Feb 2, 2017 | 4 comments

Last year was a year of putting my work out into the world.  I lectured in 25 different cities across the US, I taught five 4-week online programs and co-hosted a 2 day online creativity festival.  I launched my book and celebrated with 80 colleagues.  I wrote 35 blog posts and more emails than I can count.  2016 was a year of taking my creative harvest and sharing it with thousands of people.  I loved it.  And I learned from it.

Let creativity lead

In a 4 hour long, heartfelt conversation with my friend, Shelley, yesterday, I heard myself saying, “I don’t want to force anything right now.  I don’t want to squeeze a blog post out just because I know I can.  I don’t want to white knuckle anything.

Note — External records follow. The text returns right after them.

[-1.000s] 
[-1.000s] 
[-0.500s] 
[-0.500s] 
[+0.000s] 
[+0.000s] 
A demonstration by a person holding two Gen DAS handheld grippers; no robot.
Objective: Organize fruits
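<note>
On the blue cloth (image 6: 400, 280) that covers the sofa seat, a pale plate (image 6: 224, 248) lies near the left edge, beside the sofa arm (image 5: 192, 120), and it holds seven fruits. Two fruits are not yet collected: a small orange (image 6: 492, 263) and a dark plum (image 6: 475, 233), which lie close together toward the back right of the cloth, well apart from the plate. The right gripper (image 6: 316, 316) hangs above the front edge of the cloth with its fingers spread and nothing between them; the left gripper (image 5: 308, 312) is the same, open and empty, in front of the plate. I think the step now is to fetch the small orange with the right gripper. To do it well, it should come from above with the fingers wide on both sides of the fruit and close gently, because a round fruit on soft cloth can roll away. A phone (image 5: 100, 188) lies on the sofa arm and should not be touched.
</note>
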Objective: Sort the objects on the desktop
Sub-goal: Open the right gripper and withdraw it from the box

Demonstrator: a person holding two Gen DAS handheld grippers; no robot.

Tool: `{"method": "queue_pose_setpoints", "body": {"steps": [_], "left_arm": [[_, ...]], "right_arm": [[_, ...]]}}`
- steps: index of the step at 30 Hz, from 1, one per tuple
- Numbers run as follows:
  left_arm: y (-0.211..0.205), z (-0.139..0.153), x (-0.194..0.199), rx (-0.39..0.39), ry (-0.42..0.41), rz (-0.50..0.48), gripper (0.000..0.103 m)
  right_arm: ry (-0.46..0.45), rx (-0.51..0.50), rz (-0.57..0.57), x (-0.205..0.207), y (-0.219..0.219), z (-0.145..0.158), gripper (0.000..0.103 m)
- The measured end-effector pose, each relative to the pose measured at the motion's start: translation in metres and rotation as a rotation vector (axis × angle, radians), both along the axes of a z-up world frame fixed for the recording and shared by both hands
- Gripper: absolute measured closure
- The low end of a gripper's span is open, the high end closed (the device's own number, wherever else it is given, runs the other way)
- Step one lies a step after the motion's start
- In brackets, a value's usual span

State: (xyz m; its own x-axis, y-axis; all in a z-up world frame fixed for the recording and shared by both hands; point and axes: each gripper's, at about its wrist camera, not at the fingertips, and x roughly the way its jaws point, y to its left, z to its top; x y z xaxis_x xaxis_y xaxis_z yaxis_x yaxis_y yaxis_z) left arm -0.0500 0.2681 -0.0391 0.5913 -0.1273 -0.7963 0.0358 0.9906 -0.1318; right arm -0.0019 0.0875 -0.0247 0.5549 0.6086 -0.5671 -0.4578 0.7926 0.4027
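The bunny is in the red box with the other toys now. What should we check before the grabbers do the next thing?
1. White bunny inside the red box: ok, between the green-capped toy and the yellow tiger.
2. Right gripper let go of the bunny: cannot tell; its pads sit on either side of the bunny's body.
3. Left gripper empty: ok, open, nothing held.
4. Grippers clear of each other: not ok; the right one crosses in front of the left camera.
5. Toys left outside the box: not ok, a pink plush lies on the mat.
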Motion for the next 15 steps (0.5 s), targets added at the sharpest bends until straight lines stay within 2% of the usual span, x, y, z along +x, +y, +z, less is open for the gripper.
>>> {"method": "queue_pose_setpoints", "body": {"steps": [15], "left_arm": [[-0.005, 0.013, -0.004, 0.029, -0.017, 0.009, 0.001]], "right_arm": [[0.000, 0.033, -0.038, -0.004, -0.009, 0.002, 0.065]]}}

I’m done leading my creativity.  This year I want my creativity to lead me.”  She teared up a teensy bit and put her hand to her heart.  It resonated with her and we decided to hold each other in this intention.  And so, we closed our computers and put down our pens.  Rather than pound out the details for the retreat we were planning, we just talked.  We talked in swirls and ideas and metaphors and personal experiences.  It was time for lunch and I asked, “So what should we do?”  Shelley said, “Well, I think we need to just keep talking.  Shall we set aside time to do that regularly?”  I agreed, “Yup, we just need to keep talking, but how about we just let the talking part emerge out of just being together.”  It felt perfect.  It is perfect.

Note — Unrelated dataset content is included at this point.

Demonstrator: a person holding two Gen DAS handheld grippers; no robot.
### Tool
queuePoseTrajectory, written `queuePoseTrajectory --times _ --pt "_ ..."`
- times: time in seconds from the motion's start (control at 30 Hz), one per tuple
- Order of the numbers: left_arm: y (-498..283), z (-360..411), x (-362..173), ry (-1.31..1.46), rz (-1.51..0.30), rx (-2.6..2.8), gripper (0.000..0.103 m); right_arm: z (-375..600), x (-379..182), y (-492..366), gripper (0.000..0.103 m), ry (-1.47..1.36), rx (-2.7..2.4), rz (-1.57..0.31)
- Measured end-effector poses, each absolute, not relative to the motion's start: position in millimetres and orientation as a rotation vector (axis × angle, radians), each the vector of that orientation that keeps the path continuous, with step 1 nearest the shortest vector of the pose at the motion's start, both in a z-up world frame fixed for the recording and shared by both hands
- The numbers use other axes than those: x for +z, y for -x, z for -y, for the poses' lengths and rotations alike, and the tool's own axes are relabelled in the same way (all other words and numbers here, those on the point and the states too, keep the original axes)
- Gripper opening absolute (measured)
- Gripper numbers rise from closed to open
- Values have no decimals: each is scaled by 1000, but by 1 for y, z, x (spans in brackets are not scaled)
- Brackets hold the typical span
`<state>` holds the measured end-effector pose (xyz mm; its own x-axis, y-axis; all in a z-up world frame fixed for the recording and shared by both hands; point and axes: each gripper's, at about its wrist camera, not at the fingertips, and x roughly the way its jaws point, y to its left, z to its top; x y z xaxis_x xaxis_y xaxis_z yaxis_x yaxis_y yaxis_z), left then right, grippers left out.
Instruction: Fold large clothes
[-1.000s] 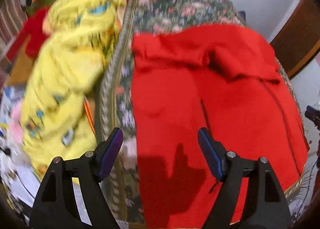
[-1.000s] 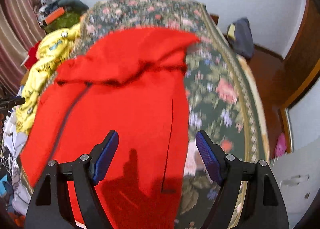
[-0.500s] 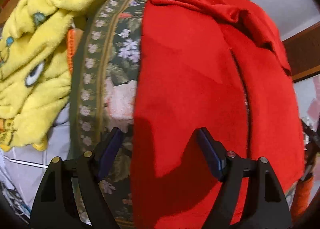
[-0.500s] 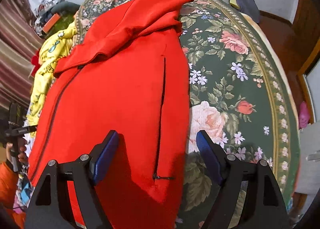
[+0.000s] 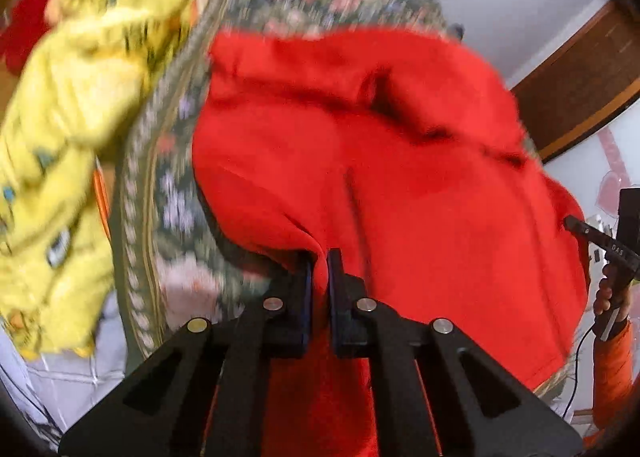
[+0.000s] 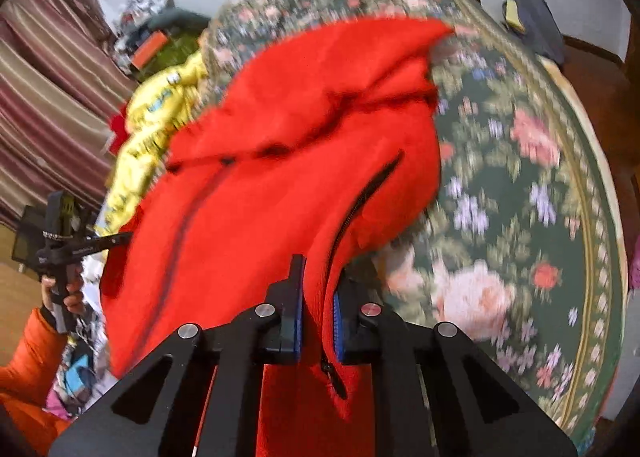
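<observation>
Red fleece jacket point(image 5: 400, 185): spread across a bed under a dark green floral bedspread point(image 6: 520, 185), hood end far from both cameras, hem end nearest. Dark front zipper runs lengthwise; a zipped side pocket point(image 6: 360, 197) shows in the right wrist view.

Left claw point(image 5: 318, 269): jaws closing, blue pads pressed on a pinched fold of the jacket's near hem at its left edge, cloth drawn up into a small peak between them.

Right claw point(image 6: 316, 289): jaws closing, pads clamped on the jacket's near hem at the right edge, just below the pocket zipper, whose pull hangs beside the right pad.

Yellow printed fleece blanket point(image 5: 68, 145): heaped beside the bed, left of the jacket, apart from it.

Striped curtain point(image 6: 44, 105): at far left of the right wrist view.

Person's orange sleeve point(image 6: 28, 357): behind the left claw's handle.
</observation>
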<state>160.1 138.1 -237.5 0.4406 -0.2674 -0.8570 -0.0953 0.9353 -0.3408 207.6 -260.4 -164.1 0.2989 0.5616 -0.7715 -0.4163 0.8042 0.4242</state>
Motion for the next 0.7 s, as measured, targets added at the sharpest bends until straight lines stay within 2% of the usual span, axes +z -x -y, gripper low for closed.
queuePoseTrajectory --times 0.33,0.5,0.7 --pt "-212 -167 -153 373 -891 -86 5 246 -114 -263 10 -157 672 -937" --pt "-262 -181 -147 371 -836 -4 5 245 -109 -317 9 -198 618 -912" --pt "-332 -215 -194 449 -897 173 5 237 -149 -393 10 -241 511 -1007"
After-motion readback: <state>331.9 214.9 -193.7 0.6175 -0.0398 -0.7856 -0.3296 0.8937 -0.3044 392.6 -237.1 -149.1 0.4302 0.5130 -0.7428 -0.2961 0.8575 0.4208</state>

I’ve always struggled with Mary Oliver’s poem, Wild Geese.  I adore it.  But the first lines have baffled me….

You do not have to be good.

You do not have to walk on your knees

For a hundred miles through the desert, repenting.

You only have to let the soft animal of your body love what it loves.

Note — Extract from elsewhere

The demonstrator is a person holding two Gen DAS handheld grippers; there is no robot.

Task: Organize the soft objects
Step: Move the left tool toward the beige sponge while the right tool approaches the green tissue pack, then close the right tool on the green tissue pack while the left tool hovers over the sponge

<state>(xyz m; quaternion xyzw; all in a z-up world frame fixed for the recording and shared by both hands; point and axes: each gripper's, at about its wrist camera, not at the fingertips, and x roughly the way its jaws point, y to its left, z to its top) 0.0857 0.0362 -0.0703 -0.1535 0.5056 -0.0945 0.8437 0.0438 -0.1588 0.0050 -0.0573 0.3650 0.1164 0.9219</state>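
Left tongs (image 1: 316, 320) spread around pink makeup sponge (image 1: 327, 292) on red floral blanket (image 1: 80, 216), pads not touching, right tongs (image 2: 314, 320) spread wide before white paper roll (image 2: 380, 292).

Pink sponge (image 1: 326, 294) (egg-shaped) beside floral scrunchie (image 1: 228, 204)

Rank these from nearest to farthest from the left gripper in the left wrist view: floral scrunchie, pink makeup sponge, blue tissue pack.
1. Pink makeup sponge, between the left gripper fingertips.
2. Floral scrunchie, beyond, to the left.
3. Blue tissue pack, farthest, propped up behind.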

It sounds good.  Like there’s an invitation there that’s delicious.  But formerly, doing what my soft body loves has repelled me with images of eating multiple cartons of Ben and Jerry’s while binge watching Grey’s Anatomy.  And, that has felt self-indulgent, non-productive, without a sense of purpose or passion.  Not even creative.

Now, this year, this moment in my life, I get it.  I understand in my bones that Mary Oliver is inviting us to stop striving and white knuckling and squeezing out that barely baked piece of art.  It is an invitation to allow creativity to take the lead and guide us to discovering new ideas that fuel our work.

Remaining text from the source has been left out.